Around Christmas time 2016, 2017, I’ll never forget, we were starting to reach a plateau on our growth. I was like, “There are many parents out there. What’s going on?” We did an important exercise, which was we interview ten customers who signed up. We had managed to trace ten people who’ve given us their email addresses but hadn’t signed up and we find out why not. The answer came back around trust. They used this phrase, “It’s too good to be true.” I was like, “What do you mean it’s too good to be true? Surely, that’s a reason to sign up.” They were like, “I couldn’t believe that this company called EasyKicks could have these brilliant Nike shoes at $20 a month.” We were trying to do discounting to reduce the numbers. They were like, “This can’t be for real.” The people who had signed up would say, “I didn’t believe I was going to get sent a pair of real Nikes.

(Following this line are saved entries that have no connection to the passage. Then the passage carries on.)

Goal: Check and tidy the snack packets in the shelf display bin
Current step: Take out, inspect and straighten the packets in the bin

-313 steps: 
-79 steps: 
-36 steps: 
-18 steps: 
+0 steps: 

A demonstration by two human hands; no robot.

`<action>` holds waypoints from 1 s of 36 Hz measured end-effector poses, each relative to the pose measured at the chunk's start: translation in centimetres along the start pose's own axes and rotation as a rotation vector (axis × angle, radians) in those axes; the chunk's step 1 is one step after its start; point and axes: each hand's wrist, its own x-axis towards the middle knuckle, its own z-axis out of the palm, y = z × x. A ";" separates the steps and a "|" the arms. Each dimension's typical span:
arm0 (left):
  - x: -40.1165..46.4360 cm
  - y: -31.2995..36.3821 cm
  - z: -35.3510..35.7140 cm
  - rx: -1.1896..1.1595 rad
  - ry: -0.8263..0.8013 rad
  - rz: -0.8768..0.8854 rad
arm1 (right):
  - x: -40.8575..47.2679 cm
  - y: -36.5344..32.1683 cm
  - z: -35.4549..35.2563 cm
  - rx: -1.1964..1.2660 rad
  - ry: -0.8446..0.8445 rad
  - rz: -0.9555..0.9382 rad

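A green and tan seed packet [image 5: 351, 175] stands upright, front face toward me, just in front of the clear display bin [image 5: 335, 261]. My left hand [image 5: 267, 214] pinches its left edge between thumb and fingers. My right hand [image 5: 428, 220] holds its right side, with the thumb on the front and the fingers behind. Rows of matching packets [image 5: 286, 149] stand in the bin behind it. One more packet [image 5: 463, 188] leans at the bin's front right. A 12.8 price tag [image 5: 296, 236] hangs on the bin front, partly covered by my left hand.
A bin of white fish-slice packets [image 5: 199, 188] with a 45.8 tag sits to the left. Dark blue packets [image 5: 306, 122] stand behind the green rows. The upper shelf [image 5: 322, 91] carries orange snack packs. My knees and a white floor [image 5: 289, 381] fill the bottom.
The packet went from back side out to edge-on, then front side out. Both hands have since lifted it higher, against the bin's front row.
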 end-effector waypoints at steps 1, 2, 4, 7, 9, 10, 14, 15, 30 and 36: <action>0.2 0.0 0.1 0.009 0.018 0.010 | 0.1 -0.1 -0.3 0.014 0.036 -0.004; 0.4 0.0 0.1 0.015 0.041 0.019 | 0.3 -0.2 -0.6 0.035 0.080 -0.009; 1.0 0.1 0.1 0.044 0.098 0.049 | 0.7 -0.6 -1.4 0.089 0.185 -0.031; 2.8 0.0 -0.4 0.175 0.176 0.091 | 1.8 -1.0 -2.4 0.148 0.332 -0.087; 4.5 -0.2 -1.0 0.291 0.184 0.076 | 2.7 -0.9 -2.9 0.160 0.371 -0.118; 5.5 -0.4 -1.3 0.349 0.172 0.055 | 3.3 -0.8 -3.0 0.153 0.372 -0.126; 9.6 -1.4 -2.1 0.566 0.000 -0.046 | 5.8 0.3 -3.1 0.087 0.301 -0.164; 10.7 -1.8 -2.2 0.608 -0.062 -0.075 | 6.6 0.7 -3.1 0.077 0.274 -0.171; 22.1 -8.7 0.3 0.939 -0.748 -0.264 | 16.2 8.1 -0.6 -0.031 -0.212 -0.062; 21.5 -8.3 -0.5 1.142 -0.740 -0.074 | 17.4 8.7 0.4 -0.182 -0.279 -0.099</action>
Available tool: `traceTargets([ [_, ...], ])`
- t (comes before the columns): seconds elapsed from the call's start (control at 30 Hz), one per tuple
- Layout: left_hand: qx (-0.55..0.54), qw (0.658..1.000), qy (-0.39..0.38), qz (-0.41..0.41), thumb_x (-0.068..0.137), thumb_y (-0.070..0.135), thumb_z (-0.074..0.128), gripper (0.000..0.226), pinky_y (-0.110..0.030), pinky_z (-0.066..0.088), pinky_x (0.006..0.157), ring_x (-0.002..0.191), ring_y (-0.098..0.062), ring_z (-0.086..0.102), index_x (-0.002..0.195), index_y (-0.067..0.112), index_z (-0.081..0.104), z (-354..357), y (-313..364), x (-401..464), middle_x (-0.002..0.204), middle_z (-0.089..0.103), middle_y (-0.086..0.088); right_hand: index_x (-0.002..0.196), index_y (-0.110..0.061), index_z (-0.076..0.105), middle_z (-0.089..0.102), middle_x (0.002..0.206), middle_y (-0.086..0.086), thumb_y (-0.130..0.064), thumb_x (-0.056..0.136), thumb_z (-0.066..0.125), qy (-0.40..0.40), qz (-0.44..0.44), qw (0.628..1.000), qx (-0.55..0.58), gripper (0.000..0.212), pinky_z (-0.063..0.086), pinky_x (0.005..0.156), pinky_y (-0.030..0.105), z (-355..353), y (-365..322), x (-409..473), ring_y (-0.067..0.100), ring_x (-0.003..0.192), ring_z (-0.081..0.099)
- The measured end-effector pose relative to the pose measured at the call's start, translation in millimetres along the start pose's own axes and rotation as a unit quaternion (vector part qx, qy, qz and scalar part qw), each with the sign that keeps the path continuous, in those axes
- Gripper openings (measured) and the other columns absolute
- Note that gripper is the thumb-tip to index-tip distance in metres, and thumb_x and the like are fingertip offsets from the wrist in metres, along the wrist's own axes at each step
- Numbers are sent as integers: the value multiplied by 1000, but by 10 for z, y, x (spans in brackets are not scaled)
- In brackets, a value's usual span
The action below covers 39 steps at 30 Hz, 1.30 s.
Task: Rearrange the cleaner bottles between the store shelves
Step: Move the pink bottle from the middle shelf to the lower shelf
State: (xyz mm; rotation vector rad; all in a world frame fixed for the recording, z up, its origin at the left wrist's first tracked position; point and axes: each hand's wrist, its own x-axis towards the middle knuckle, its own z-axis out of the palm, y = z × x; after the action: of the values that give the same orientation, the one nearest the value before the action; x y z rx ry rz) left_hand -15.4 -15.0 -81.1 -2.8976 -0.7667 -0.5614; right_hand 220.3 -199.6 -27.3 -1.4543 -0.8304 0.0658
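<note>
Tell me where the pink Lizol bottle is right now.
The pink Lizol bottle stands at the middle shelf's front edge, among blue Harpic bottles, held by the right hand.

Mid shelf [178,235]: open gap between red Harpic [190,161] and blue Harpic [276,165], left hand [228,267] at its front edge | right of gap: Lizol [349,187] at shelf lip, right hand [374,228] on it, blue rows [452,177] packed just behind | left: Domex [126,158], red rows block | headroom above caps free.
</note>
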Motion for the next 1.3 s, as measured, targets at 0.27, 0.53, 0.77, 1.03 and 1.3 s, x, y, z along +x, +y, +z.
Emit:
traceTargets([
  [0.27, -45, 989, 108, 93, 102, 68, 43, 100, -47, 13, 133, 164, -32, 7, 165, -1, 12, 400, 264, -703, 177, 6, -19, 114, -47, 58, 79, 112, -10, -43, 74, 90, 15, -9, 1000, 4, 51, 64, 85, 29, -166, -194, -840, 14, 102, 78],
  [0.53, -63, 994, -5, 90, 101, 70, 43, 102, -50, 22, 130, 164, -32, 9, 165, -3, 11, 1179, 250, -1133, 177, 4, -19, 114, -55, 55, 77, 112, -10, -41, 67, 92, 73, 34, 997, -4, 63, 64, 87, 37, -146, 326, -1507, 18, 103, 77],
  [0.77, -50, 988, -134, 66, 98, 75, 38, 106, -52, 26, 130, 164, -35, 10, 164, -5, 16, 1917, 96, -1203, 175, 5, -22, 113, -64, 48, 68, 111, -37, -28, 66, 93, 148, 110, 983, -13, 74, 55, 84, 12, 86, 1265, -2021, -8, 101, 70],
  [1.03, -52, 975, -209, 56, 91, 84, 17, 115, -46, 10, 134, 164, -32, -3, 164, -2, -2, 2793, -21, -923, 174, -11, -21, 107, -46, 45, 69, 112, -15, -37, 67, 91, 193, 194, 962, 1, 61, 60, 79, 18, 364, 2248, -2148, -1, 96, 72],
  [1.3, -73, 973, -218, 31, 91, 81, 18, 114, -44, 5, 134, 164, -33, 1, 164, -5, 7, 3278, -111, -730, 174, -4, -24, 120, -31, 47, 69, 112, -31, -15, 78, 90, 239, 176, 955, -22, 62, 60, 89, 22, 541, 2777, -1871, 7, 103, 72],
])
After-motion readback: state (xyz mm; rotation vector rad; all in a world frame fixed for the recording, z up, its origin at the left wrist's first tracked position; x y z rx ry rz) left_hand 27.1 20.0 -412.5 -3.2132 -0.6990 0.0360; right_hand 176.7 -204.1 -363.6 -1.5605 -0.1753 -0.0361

I thought it would be fake.” When they did, they were excited because they were telling their friends, which were helping along the way.

At that point, we then added, “With Nike,” so EasyKicks with Nike. On the website, we said, “Nike is our official supplier of shoes.” We’re not trying to indicate that they own the brand but just a partner. At that point, the growth exploded. We’ve jumped from about 300 customers to 3,000 in the space of one summer, summer of 2017. At that point, we started to say, “We do have something here.” We used to say, “We have it there there. These are there there.” It’s getting closer to product-market fit. At that point, Nike started to get interested. They came back with some good challenging question which is, “How do we make it profitable?” People who are familiar with MoviePass will recognize that it was this $20 a month unlimited swaps. Parents originally told us that their kids need about four shoes a year. The average shoe price was $60. Over the course of three months, that’s $20 a month.

What happened was as people received the boxes and got excited by them, they started to swap faster and faster. We started to see this pattern emerge. About a third of our customers were swapping monthly. A third was swapping every 60 days. A third of swapping every 90 days. It made us realize that we had to pivot the pricing plans to accommodate this almost time-based approach. That allowed us to say, “$20 a month will buy you four shoes a year. $30 a month will buy you six shoes a year.” If you want to get a new shoe every month for your kid, which 10% of our customers did, we said that it was $50 a month. We gave them a little discount because they were going to give us $600 a month, which is awesome from a lifetime value point of view. What we started to realize looking at the KPIs is that people are sticking with us on average for about sixteen months. The LTV on that is nearly $1,000 for some of our most expensive customers. It’s good.

Being generous back is an important part of how you retain people. Share on X

I want to break this down. $600 a year is fantastic for that 10% group. They almost have a different objective though. When I think about a forever promise, your initial forever promise was never have kids outgrow their shoes, never have kids destroy their shoes, and not have another pair ready to go. For some of these parents, there was this other promise that they wanted, which was around maybe fashion, variety or status in some other way. I feel like this is another one of those big moments of inflection for a lot of organizations. At what point do you decide that you need to have multiple offers for different segments?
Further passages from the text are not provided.